Though Shareaholic is hosted in the AWS cloud, we avoid depending on Amazon’s virtualized cloud services whenever possible. If we ever hit a bottleneck in AWS, I want to be able to switch providers without needing to rebuild a core piece of our architecture. I also don’t want our tech team to have to make product and infrastructure sacrifices just so that we conform to AWS standard practices.
Load balancing with HAProxy was the first example of a service that Amazon provides, that we felt was better to manage ourselves.
Here’s how we did it.
Why HAProxy?
I’ve used HAProxy nonstop since 2009, and to date it has never been the culprit of a single problem I’ve experienced. It is extremely resource efficient and it is impeccably maintained by Willy Tarreau.
It provides both HTTP and TCP load balancing, and a powerful feature set not found in Amazon’s ELB.
Monitoring
HAProxy provides a dashboard with global stats, server stats, and aggregate stats for each frontend and backend. On a single page you can see which servers are busiest, which ones are up and which ones are down.

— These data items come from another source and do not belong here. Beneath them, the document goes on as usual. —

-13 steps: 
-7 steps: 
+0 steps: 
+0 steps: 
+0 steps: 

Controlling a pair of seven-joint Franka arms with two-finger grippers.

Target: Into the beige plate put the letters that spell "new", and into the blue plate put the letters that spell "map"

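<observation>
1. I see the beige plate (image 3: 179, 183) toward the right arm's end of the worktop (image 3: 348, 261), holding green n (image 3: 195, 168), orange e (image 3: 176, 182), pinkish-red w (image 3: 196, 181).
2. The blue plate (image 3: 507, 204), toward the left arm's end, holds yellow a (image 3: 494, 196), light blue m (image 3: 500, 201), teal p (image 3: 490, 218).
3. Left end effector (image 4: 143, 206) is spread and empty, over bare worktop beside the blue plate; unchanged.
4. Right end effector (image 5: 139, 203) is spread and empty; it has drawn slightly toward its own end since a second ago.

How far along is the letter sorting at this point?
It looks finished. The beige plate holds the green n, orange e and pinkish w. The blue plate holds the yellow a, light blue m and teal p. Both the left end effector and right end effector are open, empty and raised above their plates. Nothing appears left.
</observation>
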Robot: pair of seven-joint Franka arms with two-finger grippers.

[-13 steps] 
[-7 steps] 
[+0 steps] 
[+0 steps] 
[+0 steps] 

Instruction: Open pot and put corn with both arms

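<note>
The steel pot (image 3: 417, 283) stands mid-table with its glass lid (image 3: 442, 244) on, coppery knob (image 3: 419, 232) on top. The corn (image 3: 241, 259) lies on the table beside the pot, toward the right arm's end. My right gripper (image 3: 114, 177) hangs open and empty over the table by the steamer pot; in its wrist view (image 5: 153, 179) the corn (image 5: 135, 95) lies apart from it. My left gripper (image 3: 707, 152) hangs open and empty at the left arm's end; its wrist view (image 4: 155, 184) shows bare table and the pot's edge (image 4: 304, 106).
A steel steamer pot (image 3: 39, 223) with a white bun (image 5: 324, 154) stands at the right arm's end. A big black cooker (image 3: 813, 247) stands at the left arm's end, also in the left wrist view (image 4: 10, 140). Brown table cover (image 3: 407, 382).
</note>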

You can also view this data at a service level, so if you have a three node cluster and only two of the servers were down at any point in time, HAProxy correctly summarizes that you did not experience any downtime.
While writing this post, one of our rails boxes had degraded performance due to too many background jobs running. Using the HAProxy dashboard, I quickly spotted it. You probably can too:
(Mouseover the image for the spoiler).
Configurability
HAProxy is highly configurable. You have over a half dozen load balancing algorithms to choose from. You can provide relative weighting for different servers in case you have boxes of differing resources. You can specify small health check timeouts on servers that should resond quickly and longer ones for servers that are slower. You can set these preferences globally, on a per-backend basis or on a per-server basis.
Requests as Mutable Objects
We often think of a web requests as being static, but with HAProxy we can bend them to our will to do important things.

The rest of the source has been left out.